The irony here, as Danhof pointed out to Corbat during the shareholder meeting, is Citigroup’s high-rise executives were claiming the moral high ground by using their financial might to influence public policy while it benefitted from public tax dollars—presumably including those paid by gun owners and firearms manufacturers—that ponied up the $45 billion Citigroup bailout.

“To be clear, the company is impinging on the constitutional rights of some of the very Americans who bailed Citi out after you all made a series of poor business decisions,” he told Citi officials. “Maybe you should have just said ‘Thank you,’ instead.”

What’s the Bottom Line?

To the original question, how much money do investors risk losing by this politically driven decision? Corbat wouldn’t say. He admitted, “We’ve had people take business from us around the policy,” adding the move hasn’t “cost us a meaningful amount of money.”

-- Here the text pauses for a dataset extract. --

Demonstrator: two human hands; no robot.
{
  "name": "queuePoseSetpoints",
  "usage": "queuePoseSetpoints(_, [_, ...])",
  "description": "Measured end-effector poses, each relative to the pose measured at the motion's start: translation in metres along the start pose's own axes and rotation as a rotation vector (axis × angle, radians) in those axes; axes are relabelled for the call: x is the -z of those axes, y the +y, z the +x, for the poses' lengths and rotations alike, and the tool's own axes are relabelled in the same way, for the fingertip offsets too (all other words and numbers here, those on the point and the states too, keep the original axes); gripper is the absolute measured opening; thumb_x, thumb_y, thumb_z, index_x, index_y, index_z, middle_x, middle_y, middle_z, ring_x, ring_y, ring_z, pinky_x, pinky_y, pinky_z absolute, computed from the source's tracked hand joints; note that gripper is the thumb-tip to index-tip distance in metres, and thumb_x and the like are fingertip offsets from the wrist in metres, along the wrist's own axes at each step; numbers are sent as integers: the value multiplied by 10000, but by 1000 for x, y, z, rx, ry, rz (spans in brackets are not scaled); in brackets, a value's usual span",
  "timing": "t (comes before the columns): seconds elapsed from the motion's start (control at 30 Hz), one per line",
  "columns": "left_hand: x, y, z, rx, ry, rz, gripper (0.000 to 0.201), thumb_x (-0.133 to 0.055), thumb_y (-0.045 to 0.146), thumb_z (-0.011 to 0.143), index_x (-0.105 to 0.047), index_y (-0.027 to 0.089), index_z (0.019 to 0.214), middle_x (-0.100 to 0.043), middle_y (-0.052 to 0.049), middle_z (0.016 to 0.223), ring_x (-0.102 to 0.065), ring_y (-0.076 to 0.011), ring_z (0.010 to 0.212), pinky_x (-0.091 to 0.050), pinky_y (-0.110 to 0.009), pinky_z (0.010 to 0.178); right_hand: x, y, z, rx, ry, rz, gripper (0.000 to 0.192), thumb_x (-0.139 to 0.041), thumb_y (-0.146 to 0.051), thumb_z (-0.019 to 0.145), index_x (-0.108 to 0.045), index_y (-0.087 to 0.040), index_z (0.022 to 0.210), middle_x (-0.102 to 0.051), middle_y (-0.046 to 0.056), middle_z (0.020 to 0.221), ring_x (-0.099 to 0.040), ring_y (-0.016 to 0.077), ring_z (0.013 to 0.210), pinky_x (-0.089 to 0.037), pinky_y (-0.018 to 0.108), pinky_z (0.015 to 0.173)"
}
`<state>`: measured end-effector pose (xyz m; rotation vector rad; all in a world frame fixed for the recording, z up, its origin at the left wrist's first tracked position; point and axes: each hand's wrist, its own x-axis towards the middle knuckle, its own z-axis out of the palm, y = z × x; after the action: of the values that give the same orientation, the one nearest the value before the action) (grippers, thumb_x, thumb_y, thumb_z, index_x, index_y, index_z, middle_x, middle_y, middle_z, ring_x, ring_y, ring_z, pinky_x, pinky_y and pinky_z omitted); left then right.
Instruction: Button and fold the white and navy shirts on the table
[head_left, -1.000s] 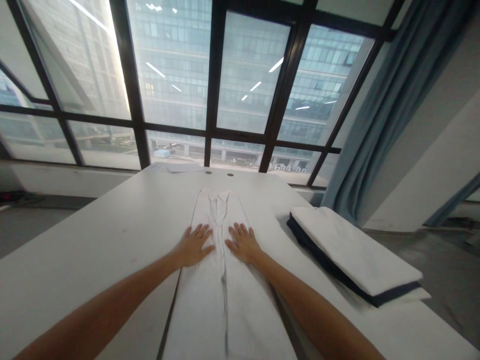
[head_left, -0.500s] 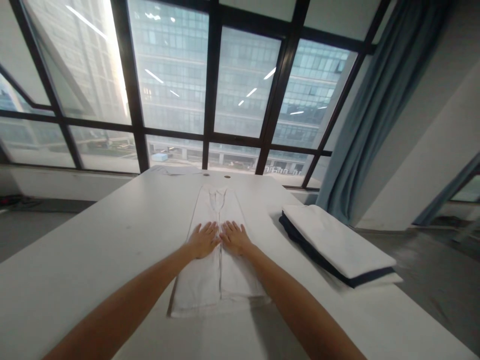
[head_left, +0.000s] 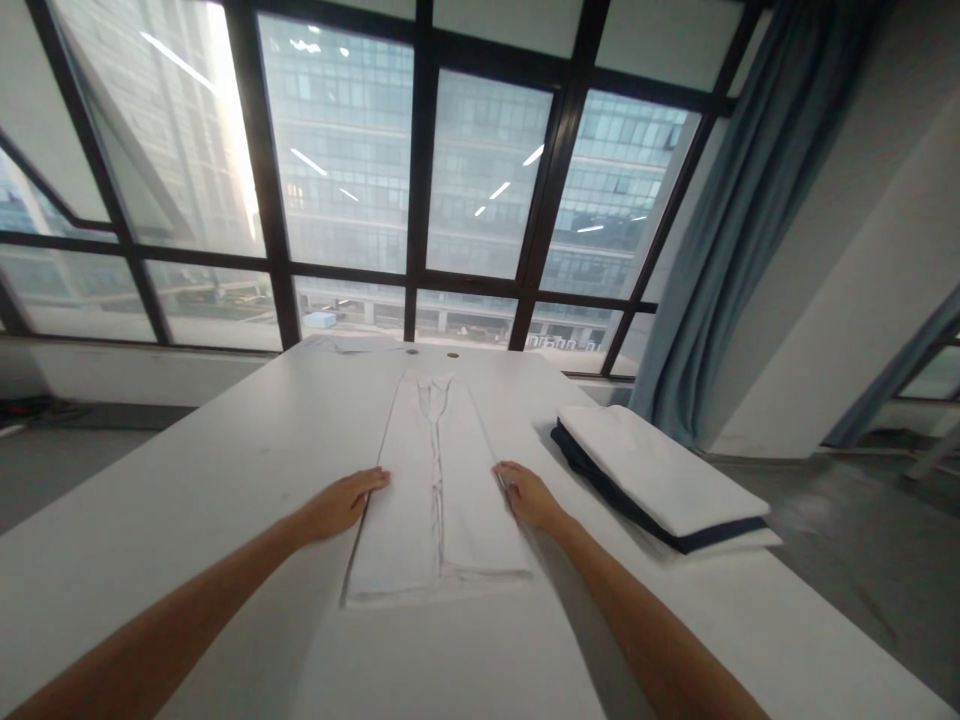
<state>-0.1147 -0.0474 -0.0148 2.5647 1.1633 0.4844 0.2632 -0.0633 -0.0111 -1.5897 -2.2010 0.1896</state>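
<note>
The folded white cloth [head_left: 403, 520] runs lengthwise up frame centre between left hand [head_left: 341, 506] and right hand [head_left: 531, 497], each apparently pinching one long edge.

Widest way in is from the left: bare tabletop [head_left: 247, 455] runs out to its edge, left forearm [head_left: 202, 600] cutting across the near part. Both long edges of the folded white cloth [head_left: 397, 530] are blocked, left hand [head_left: 341, 502] at one, right hand [head_left: 529, 495] at the other. Between the hands it's open from above, also over the cloth's near end. Right side is tighter: right forearm [head_left: 626, 605] slants across, then the fabric stack [head_left: 664, 472] stands proud of the table. Narrow lane between right hand and stack. Window frame [head_left: 469, 284] walls off the back.
</note>
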Motion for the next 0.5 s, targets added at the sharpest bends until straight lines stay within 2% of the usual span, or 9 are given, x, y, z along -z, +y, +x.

But it has. The state of Louisiana barred Citigroup from competing for a $600 million road improvement project for interfering the lawful commerce-in-arms. U.S. Sen Kevin Cramer (R-N.D.) and U.S. Rep. Roger Williams (R-Texas) introduced the Freedom Financing Act (S. 821/H.R. 2019) that would prevent certain big banks from accessing taxpayer-funded insurance if they institute discriminatory policies against the firearms industry.

“Corbat’s admission that Citi has lost business due to its opposition to the Second Amendment is telling. But it’s concerning that he refused to say how much,” Danhof said in a statement. “This proves that Citi made a purely political decision.” It’s time for banks to focus on banking and let voters weigh in on politics.

Lawrence G. Keane is a senior vice president and general counsel for the National Shooting Sports Foundation, the firearms industry trade association.